And I started remembering things. A rapid backward reel of events took me through the previous day, week, month, moving ever more quickly, back to Ellis, and the airport, and the months of quiet working before that. Then I was in my apartment, unpacking, humming to myself and happy to be there, and expected to remember packing up everything before that.
Instead I was cold, lying on a hard surface, with deft hands moving here and there across my body, and a strange sensation in my head. I could see vague figures moving, strained to focus the memory
Protocol Zed. Programming has been violated. Kill them.
That's the last thing I remember for a while, so I'll have to tell this as Lucky told me it happened.
After a little while I had begun floating off the ground, adding that faint glow to the candles. The light spread to cover most of the room, and soon books and skulls and other small items were whirling in a steadily faster orbit. Lucky turned on her staff, ready to fend off anything that might strike her, and then suddenly it all fell to the floor.
"Oh, shit," Chandler said quietly, and his eyes opened. Then he started coughing up blood. Thank God, I couldn't hit him a second time before Lucky waded in. Her stick bounced back from my shield without evident effect, and then she felt the weird internal shiver that meant I had just missed her. She knocked over a candle and saw Chandler jerk, hesitated and then morphed her staff into a flaming spear, hurled it. It penetrated the shield, vanished, and reappeared in her hand. I was out cold. She called for paramedics and Phoenix and went to see to Chandler, who didn't look good at all.
"Could youcall anambulance?" he requested. "I thinkI'm going to pass out now."
"I already did, lie still."
When I woke up my right side hurt fiercely and someone was wrapping a sheet around me. The room was a shambles, and Lucky was looking at me with a distinctly wary expression.
"What happened?" I asked. The presence of people in white registered, moving gingerly through the wreckage. They were putting Chandler on a stretcher. I put the pieces together. "Oh my God," was all I could say. "Oh my God, oh my God. Is he OK?"
I swear, if I'd killed him.... I wanted to die.
"He'll be all right," reassured the man tending to me. "You've got a wicked burn."
"What happened?" I asked Lucky again, but just then Phoenix arrived, wanting to know the same thing. My worst fears had been realized. The ride to the hospital took an eternity.

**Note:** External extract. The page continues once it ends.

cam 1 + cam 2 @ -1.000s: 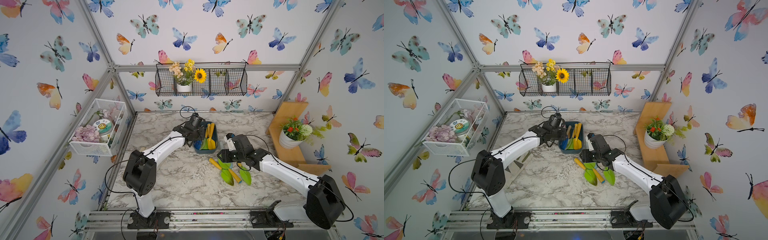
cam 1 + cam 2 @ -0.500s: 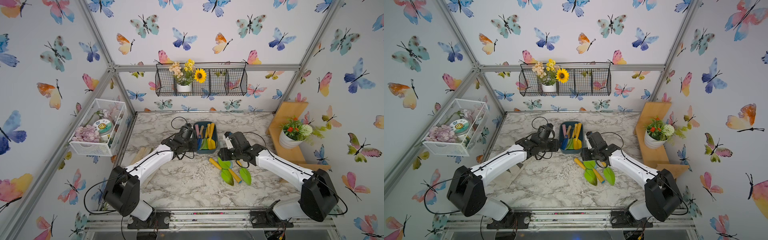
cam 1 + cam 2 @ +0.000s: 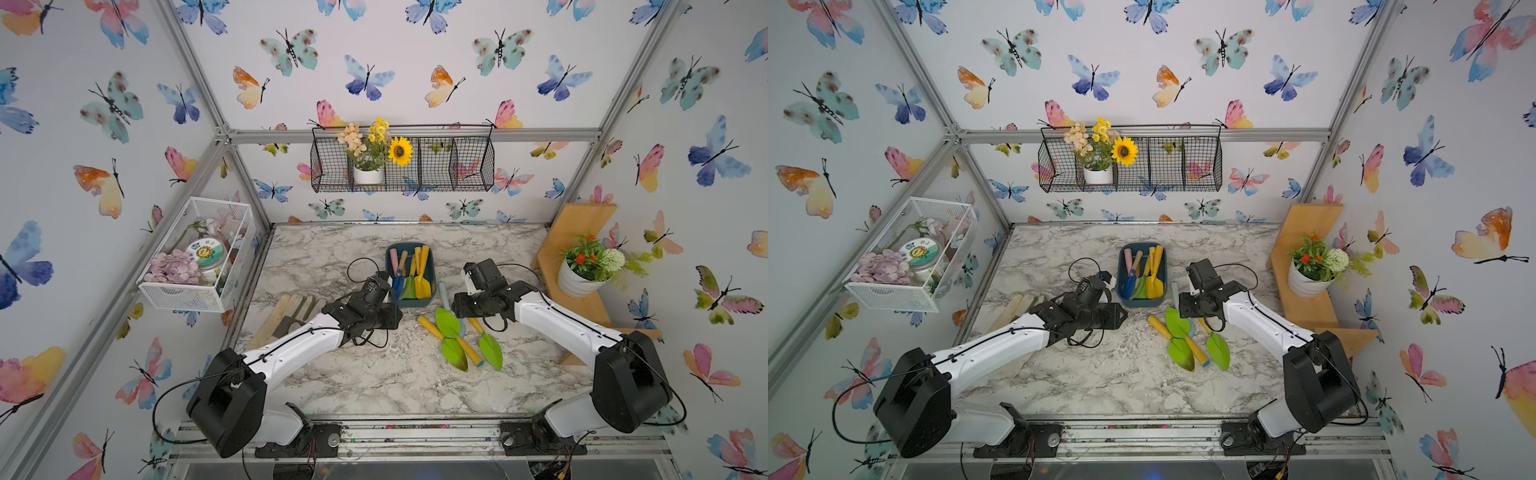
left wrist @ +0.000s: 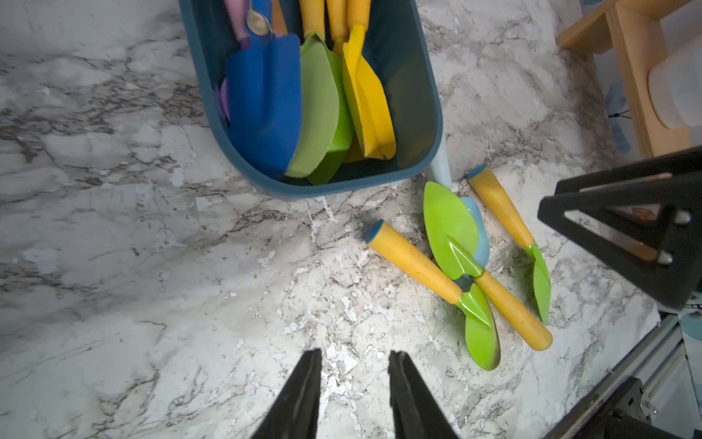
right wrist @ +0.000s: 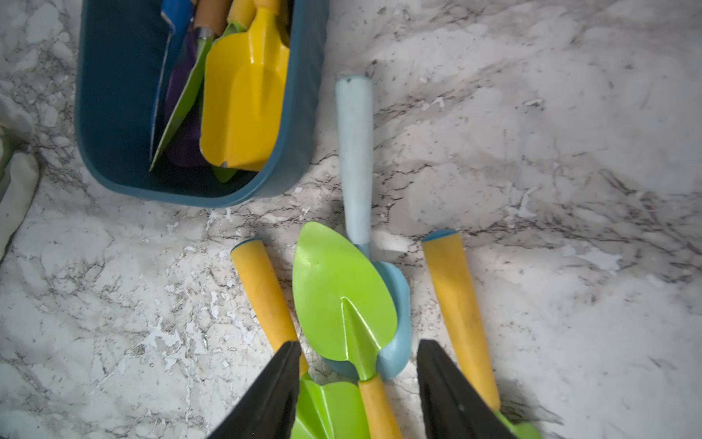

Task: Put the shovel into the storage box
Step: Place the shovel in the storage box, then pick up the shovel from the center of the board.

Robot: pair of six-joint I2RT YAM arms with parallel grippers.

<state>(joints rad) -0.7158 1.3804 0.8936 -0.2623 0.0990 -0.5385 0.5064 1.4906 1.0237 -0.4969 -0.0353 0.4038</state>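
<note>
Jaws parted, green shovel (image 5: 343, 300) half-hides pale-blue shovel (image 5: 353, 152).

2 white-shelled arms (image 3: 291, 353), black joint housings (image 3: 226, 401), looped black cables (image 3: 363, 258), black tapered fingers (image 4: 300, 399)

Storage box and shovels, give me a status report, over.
Left end effector open, empty. Right end effector open, straddling middle green shovel. Storage box holds several shovels; four lie outside. Middle green shovel lies on light blue shovel.
</note>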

They salved and bandaged my burn, and then there was nothing to do but wait for word on Chandler. Apparently I "only" ruptured a few arteries. They were optimistic. I sat in my sheet, since no one had remembered to bring my clothes, and no one said anything at all.
Then Dawn walked in. Phoenix sputtered.
"I woke up as soon as you got here," she said simply. The scar doesn't detract from her beauty, somehow. "What's going on?"
He launched into a speech about how sometimes weird shit happens, and people get mind controlled, and they don't know what they're doing. I felt like crying; he was actually making excuses for me.
"It wasn't mind control," I interrupted harshly. "It's inside my head." So much for my sense of well-being; I curled up on the uncomfortable chair and put my head on my knees, entirely withdrawn, almost relishing the pain the movement caused. The uncomfortable silence lasted until Reilly showed up. I didn't look up while the rest of the team filled him in.
He's hard to unbalance; whatever he was thinking, it didn't show. "Needle, I did some more digging around, and found another case."
"Of what?" With an effort, I could make my voice sound almost normal.
"Cloning. 1981, out in LA, a gang of five called the Sisterhood. Their main power was invisibility."
"Anyone get a picture?"
"No, but there's a police composite."
They look like an unrelated batch. "Huh. No real leads, but interesting."
"I'll keep looking."
"Be careful," I warned him. "Look, I don't know if I should consider myself on duty, until we know what triggered this." I was trying hard to maintain an objective tone and outlook; what I wanted to do was go to bed and never get up.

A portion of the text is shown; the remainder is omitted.